Il réprima avec mal un soupir :
Ce jeune homme paraissait plus à même de faire revivre la magnificence de mon père que moi... Non, ce que j'aimerais, si vraiment je pouvais faire ce que je veux, ce serait devenir chevalier. Pour défendre ce qui est juste. Mais c'est une charge qu'on donne plutôt aux nobliots, pas au sans-rien ou au pas-grand-chose... Et vous Sybille? Un rêve? Je ne vous imagine pas en religieuse vouant sa vie à l'Invisiblement Grand jusqu'à son dernier souffle. Et pitié, ne me dites pas que vous vous rêvez en épouse d'unprince charmant. Vous paraissez trop singulière pour être comme toutes les autres jeunes filles qui comptent les pétales des pâquerettes et se pâment devant chaque freluquet qui croisent leur chemin.
Oui, pitié, qu'elle ne donne pas raison à mon père! Pitié, qu'elle montre plus de cervelle que toutes celles qu'il me décritsongea t'il.
Watelse L'enthousiasme qui se dégageait de la jeune fille gagnait peu à peu Juste-Parfait.

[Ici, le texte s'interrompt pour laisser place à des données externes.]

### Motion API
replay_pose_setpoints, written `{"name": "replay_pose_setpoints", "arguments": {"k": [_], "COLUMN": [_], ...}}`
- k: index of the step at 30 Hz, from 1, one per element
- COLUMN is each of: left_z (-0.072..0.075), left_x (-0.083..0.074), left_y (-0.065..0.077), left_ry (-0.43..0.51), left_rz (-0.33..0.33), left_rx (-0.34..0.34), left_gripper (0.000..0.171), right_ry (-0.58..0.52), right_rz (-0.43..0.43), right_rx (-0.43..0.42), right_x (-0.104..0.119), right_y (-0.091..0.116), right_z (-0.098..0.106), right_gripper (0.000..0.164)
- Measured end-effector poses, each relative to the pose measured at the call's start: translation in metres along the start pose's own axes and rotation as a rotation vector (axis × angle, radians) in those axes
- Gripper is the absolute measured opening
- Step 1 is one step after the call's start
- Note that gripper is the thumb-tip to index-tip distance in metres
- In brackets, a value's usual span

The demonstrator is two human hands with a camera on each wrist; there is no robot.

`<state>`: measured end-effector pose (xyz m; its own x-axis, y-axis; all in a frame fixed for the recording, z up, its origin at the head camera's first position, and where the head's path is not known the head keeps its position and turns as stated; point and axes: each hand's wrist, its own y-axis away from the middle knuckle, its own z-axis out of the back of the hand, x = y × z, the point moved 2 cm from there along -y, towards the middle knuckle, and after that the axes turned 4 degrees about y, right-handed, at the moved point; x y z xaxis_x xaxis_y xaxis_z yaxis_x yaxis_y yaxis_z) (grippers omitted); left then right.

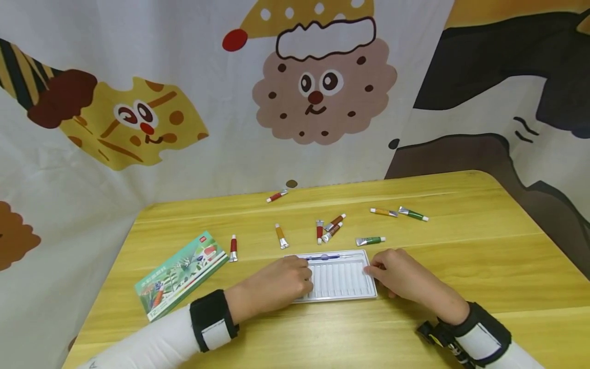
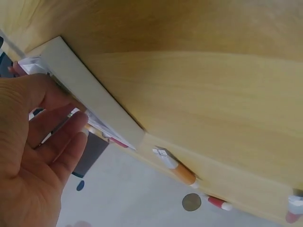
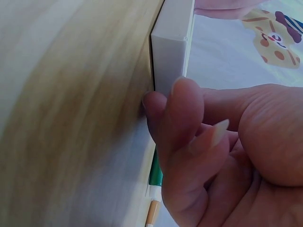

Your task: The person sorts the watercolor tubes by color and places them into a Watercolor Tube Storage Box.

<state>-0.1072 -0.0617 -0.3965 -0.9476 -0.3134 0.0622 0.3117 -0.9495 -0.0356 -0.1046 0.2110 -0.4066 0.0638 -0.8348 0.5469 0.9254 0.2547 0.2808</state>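
A shallow white paint tray (image 1: 341,296) with a grooved plastic inside lies flat on the table. A thin blue paintbrush (image 1: 329,257) rests along its far side. My left hand (image 1: 281,279) covers the tray's left end, and its fingers are bent over the edge. The left wrist view shows the thumb and fingers at the plastic behind the tray's pale side wall (image 2: 94,90). My right hand (image 1: 403,271) pinches the tray's right edge. In the right wrist view its curled fingers meet the white outer corner, with the thumb tip partly hidden.
A green paint box (image 1: 182,274) lies at the left. Several paint tubes lie beyond the tray, among them a red tube (image 1: 233,248), an ochre tube (image 1: 280,236) and a green tube (image 1: 370,241). A patterned curtain (image 1: 207,169) hangs behind the table (image 1: 350,333).
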Motion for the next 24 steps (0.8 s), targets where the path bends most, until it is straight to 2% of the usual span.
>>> {"name": "replay_pose_setpoints", "arguments": {"k": [6, 9, 11, 15, 17, 20, 24], "left_z": [-0.002, -0.002, 0.0, 0.009, 0.012, 0.013, 0.008], "left_x": [0.002, 0.003, 0.006, 0.012, 0.013, 0.013, 0.008], "left_y": [0.0, 0.0, 0.002, 0.005, 0.007, 0.007, 0.008], "left_ry": [0.01, 0.037, 0.077, 0.199, 0.284, 0.407, 0.545], "left_rz": [0.029, 0.077, 0.154, 0.382, 0.485, 0.584, 0.637], "left_rx": [0.002, -0.04, -0.098, -0.243, -0.274, -0.244, -0.173], "left_gripper": [0.007, 0.006, 0.005, 0.009, 0.012, 0.017, 0.029], "right_ry": [0.005, 0.01, 0.012, 0.005, 0.002, 0.001, 0.0], "right_rz": [0.005, 0.001, -0.001, 0.003, 0.006, 0.007, 0.005], "right_rx": [-0.002, 0.0, 0.001, 0.0, -0.003, -0.005, -0.001], "right_x": [0.001, 0.001, 0.001, 0.0, 0.0, -0.001, -0.002], "right_y": [0.0, 0.0, 0.0, -0.001, -0.001, -0.001, -0.001], "right_z": [0.0, 0.0, -0.001, 0.0, 0.0, 0.0, -0.001], "right_gripper": [0.019, 0.019, 0.019, 0.019, 0.02, 0.021, 0.021]}}
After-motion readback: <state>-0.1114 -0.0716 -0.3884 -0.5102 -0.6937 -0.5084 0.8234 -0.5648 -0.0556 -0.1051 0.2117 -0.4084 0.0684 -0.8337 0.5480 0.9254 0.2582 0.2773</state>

La chevalerie pour une femme? Juste ne l'avait jamais envisagé mais si Soeur Sybille combattait avec la même ferveur qu'elle mettait dans ses prières, les ennemis du royaume pouvaient prendre la poudre d'escampette.

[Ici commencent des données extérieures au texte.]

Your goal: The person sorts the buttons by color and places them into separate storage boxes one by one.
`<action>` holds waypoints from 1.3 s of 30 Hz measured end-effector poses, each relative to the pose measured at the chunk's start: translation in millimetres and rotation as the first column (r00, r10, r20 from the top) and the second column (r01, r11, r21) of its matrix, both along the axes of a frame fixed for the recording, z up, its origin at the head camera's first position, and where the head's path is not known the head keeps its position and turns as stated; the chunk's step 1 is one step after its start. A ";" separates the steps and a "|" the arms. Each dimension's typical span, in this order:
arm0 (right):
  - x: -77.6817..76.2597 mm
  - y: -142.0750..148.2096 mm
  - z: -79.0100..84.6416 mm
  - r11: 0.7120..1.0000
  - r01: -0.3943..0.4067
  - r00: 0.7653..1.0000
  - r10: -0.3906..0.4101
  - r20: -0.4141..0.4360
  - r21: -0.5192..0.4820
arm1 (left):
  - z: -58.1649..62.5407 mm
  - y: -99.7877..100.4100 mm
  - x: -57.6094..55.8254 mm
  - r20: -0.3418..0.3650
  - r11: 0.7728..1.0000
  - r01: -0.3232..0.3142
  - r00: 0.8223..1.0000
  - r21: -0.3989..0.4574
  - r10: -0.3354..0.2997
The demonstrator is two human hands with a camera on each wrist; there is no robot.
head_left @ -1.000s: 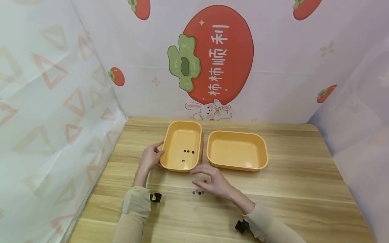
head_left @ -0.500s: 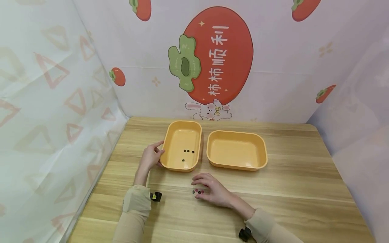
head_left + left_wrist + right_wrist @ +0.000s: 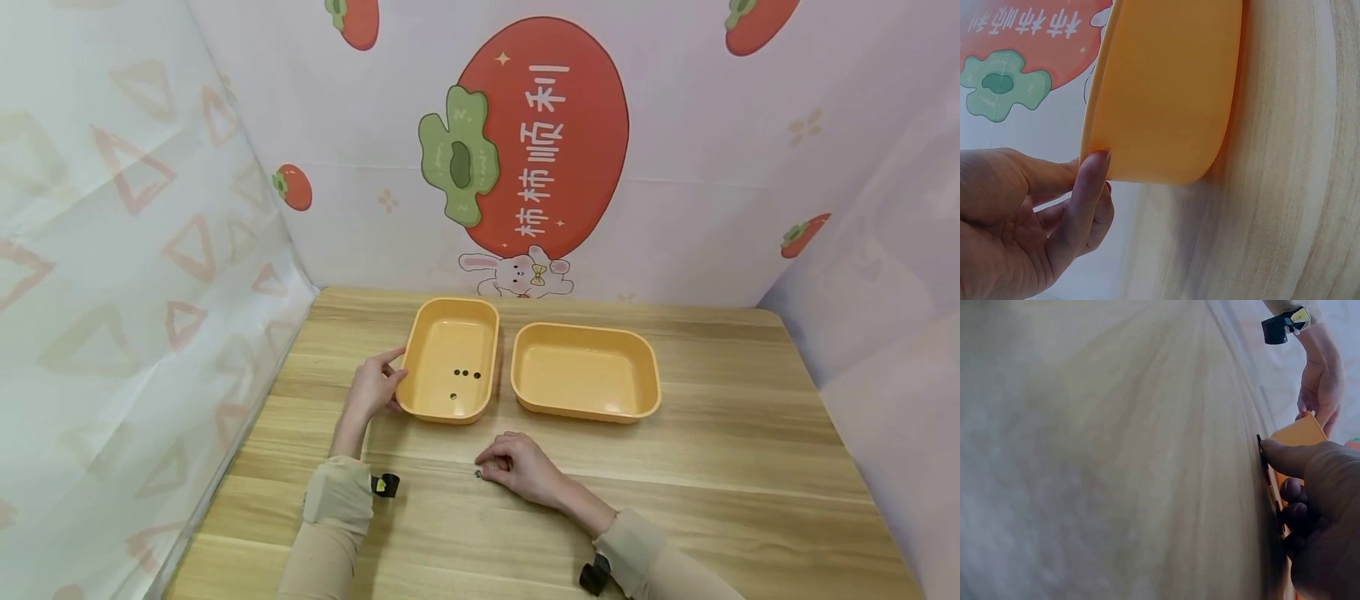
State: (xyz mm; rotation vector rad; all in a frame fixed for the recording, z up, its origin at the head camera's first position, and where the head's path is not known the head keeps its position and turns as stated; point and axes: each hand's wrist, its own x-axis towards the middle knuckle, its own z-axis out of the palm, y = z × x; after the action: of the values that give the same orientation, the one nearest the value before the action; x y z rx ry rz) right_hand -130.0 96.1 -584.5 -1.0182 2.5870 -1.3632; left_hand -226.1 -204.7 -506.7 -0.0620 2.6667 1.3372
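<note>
My left hand (image 3: 372, 386) holds the near left side of an orange-yellow plastic tray (image 3: 416, 333), thumb on the outer wall and a finger at the rim (image 3: 1092, 106). Inside that tray lie several small dark button-like discs (image 3: 465, 373). My right hand (image 3: 525, 471) is low over the wood table in front of the trays, its fingers bent and its thumb tip down by the small discs. One dark disc (image 3: 477, 474) shows just left of the thumb; the hand covers the others. In the right wrist view, thin dark discs (image 3: 1263, 453) lie flat beside the thumb, with the other fingers curled apart from it.
A second orange-yellow tray (image 3: 585, 408) sits to the right of the first, turned sideways. Behind the wood table (image 3: 735, 467) rises a printed cloth backdrop (image 3: 675, 242), and another cloth (image 3: 150, 333) borders the left side. A black strap mount is on each wrist.
My right hand has come from near the left tray's corner down and back onto the small discs, covering most of them, and its fingers have drawn closer together. My left hand stays at the tray.
</note>
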 end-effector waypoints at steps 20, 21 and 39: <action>9.3 -11.9 -3.9 0.997 0.076 0.997 -0.076 0.008 -0.012 | 2.3 0.3 1.4 -0.003 1.000 0.006 1.000 -0.012 -0.006; 9.6 -12.4 -3.8 0.997 0.083 0.996 -0.082 0.015 -0.008 | 2.6 0.4 1.5 -0.003 1.000 0.007 1.000 -0.013 -0.007; 11.6 -11.2 -2.1 0.995 0.059 0.998 -0.056 -0.037 0.081 | 2.4 1.7 0.7 -0.003 1.000 0.007 1.000 -0.004 -0.007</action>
State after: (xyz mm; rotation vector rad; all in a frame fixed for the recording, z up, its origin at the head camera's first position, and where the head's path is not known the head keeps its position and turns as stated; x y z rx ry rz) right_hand -118.4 84.9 -586.6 -0.9711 2.6929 -1.2495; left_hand -225.4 -203.0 -504.2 -0.0508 2.6699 1.3310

Vous pourriez faire les deux : prier et combattre. Il y a des ordres de chevalerie religieux. Je ne les vois pas refuser une personne comme vous avec autant de qualités. Oui... Ou créons notre propre ordre de chevalerie! Car je ne sais pas si j'aurais autant la foi que vous pour pouvoir en intégrer un...
Surtout, Juste était trop Spinoziste pour se faire accepter par l'un d'eux. Il ne connaissait aucun ordre de chevalerie qui ouvrirait ses portes à un hérétique. Devait-il l'avouer à Soeur Sybille? Après tout, il se sentait en confiance et les religieuse doivent avoir l'habitude de garder le silence. Mais ne venait-elle pas de lui confier sa volonté de convertir le monde à l'Aristolicisme?
Il préféra détourner la conversation vers un sujet plus drôle :
Au pire, je pourrai donner ma contribution en ornant leurs épées de beaux diamants grâce à l'orfèvrerie de mon père.
Maintenant le sourire aux lèvres :
Et si vous deveniez la plus élégante des chevaliers. Je couvrirais votre armure de bijoux et votre destrier aurait une selle de cuir parsemée d'or et d'émeraudes. Vous ne passeriez pas inaperçue! Par ailleurs, vous ne passeriez pas non plus inaperçue dans un couvent...
Prenant une branche de poirier tombée non loin, il se mit sur ses deux pieds en position d'attaque, et brandit son arme de fortune :
Alors si vous avez un maitre d'armes, apprenez-moi et je serai votre élève. Par contre, ne riez pas, j'ai tout à apprendre! Est ce que mes pieds sont assez bien ancrés au sol? Mon bras se trouve t'il assez haut?